Ever Trend Zone evertrendzone security byte exclusively brings you Mosyle, the only Apple integrated platform. Simply work your Apple device and create an enterprise safe. Our unique integrated approach to management and security combines fully automated hardening and compliance, next-generation EDR, AI-powered Zero Trust, and cutting-edge Apple-specific security solutions for exclusive privilege management with the most powerful and modern Apple MDM on the market. As a result, the fully automated Apple Unified platform, currently trusted by over 45,000 organizations, can make millions of Apple devices work at an affordable cost. Request an extension test Understand why Mosil is everything you need to work with Apple today.
One of the greatest benefits of Touch ID on Mac is that it rarely involves entering your password when making a purchase, signing in to the app, or of course unlocking your device. At this point, it may be an ancient technology for the iPhone, but it remains the default luxury for Macs. If you use the terminal frequently, it’s nice to know that you can authenticate as an administrator using a touch ID for all sudo goodness with a single tap.

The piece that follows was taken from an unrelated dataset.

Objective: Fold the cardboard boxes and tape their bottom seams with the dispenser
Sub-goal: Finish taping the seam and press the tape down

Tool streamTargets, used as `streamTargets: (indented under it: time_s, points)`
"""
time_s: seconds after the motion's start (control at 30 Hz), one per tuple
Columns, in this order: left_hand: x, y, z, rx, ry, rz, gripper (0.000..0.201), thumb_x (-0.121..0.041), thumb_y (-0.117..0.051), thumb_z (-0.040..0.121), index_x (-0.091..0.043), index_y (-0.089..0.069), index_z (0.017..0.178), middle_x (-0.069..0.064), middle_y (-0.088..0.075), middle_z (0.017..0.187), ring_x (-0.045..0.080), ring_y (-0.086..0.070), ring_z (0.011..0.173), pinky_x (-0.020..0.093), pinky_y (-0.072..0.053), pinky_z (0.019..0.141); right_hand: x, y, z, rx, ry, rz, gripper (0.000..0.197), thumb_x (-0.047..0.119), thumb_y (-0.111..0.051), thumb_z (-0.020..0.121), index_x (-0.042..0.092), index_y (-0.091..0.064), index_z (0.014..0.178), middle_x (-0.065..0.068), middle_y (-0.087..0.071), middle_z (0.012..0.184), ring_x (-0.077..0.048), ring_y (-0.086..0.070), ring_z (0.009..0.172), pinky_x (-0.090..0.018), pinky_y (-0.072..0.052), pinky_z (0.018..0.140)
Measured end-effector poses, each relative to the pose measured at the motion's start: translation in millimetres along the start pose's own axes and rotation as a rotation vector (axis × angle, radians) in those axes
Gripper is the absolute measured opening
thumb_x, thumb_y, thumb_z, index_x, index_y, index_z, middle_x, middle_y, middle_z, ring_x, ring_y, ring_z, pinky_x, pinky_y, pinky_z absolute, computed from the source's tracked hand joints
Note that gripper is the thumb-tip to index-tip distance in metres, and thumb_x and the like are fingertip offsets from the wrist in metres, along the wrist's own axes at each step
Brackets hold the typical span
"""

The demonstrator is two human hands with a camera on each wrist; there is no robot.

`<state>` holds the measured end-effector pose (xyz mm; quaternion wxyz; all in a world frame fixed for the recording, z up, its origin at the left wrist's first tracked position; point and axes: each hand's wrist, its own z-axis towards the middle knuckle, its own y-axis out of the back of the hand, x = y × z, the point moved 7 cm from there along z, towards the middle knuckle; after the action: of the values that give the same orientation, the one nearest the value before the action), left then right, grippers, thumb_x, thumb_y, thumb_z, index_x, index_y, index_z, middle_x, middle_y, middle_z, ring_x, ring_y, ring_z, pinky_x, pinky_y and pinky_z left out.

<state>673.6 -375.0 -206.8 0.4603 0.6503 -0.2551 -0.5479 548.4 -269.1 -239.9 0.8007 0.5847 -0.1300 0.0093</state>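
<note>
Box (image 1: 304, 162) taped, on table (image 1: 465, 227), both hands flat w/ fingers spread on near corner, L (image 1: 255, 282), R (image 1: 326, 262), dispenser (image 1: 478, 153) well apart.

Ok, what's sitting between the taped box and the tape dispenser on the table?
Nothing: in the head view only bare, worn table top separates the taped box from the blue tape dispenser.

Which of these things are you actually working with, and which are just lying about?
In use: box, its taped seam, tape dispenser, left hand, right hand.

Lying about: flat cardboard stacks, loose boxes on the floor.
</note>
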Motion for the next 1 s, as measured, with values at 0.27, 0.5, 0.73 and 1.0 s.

The ability to use a Touch ID for sudo has been around for years. Setup takes 60 seconds and requires one edit to the MacOS system configuration file. The pain goes, up to Sonoma, Apple will have to revert these changes back to each new release of MacOS, and users will need to enter their SUDO password again to authenticate. We’ll show you how to implement Sudo’s Touch ID in a way that is not overwritten.
As a reminder, Apple stores Touch ID data in the same way as Face ID. It is handled by a secure enclave only when necessary on devices with AES-256 encryption. It will not be sent to an Apple server or backed up to iCloud. In fact, the data does not even have access to the operating system. Secure Enclave simply returns “Yes” or “No” if the authentication is successful.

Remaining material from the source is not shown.